| ASSIGNMENT |
Would you repeat exactly the part of the listing below that runs from the line containing "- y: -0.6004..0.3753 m" down to the line containing "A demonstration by", inclusive, and nothing else?

| COLLECTED DATA |

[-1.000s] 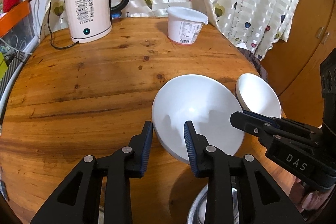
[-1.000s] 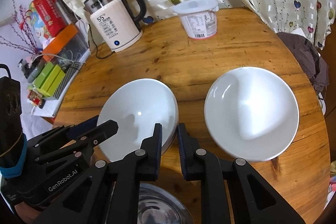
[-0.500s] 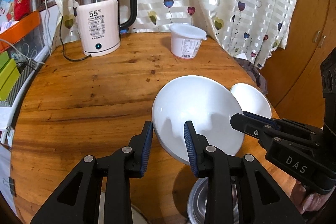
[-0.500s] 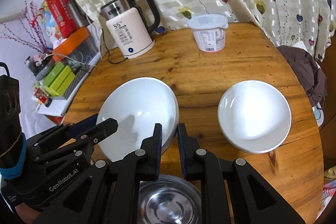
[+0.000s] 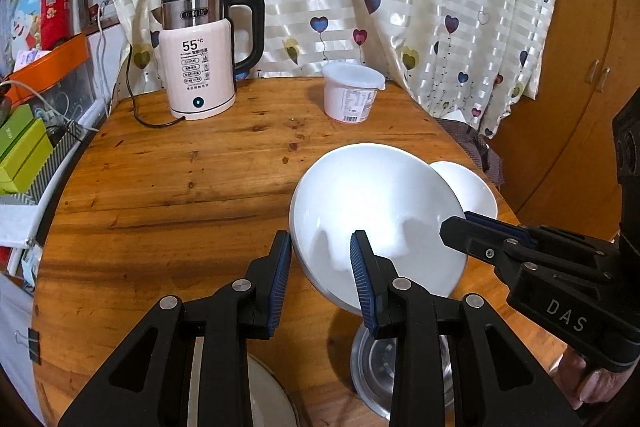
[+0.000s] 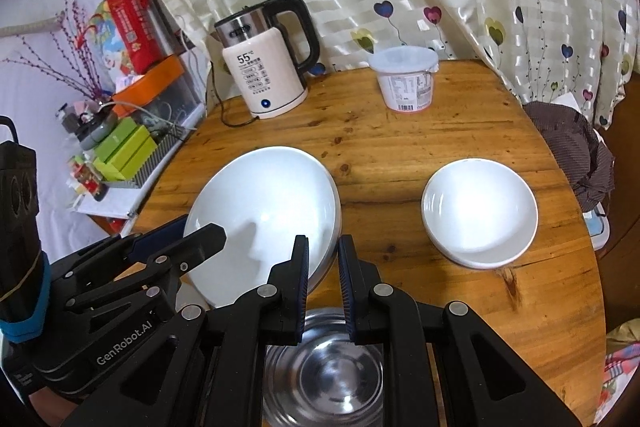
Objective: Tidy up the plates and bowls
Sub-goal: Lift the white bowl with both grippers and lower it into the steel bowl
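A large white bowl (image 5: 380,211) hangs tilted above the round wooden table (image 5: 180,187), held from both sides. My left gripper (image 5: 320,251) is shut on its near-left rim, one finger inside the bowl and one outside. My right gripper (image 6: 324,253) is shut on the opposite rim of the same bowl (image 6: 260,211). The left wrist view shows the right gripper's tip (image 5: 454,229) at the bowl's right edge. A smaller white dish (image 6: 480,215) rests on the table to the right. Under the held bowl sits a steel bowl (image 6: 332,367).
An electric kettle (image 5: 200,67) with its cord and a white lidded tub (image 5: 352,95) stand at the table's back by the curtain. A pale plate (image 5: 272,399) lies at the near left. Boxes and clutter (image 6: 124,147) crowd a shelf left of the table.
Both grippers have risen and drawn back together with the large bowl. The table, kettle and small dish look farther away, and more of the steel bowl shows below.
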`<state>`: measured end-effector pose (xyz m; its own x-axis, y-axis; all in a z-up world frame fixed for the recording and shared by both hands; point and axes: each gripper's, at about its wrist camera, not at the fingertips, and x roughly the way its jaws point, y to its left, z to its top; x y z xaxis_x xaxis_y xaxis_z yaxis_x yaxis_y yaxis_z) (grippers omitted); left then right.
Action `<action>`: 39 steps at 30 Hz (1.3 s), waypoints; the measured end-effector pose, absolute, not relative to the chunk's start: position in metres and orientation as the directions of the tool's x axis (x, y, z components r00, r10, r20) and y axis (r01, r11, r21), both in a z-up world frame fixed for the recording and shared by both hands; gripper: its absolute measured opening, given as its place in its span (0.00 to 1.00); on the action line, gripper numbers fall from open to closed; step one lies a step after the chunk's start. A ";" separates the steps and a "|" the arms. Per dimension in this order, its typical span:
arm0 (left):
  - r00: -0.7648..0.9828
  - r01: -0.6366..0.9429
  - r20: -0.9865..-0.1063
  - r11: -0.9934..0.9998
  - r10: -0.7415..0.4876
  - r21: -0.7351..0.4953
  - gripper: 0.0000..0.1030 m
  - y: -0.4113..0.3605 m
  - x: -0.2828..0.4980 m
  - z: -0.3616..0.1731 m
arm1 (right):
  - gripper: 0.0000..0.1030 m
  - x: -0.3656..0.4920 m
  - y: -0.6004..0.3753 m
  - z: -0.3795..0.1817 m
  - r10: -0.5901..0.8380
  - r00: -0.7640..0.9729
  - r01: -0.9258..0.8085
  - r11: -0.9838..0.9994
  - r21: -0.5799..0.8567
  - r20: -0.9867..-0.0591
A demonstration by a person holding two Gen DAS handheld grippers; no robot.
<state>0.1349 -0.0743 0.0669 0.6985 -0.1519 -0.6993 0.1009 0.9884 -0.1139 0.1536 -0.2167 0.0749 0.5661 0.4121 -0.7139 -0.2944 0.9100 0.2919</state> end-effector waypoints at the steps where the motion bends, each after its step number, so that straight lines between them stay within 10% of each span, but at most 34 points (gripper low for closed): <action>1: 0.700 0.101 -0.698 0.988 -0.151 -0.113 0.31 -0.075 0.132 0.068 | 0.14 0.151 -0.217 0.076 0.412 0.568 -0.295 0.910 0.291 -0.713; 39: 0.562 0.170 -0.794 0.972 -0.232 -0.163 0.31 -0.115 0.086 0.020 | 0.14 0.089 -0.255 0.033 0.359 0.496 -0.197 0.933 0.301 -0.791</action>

| WRITTEN SOLUTION |
  - y: -0.6004..0.3753 m
  - z: -0.3795..0.1817 m
  - r10: -0.5901..0.8380
  - r00: -0.7640..0.9729
  - r01: -0.9258..0.8085
  - r11: -0.9838..0.9994
  - r21: -0.5799..0.8567
  - r20: -0.9867..-0.0591
A demonstration by a person holding two Gen DAS handheld grippers; no robot.

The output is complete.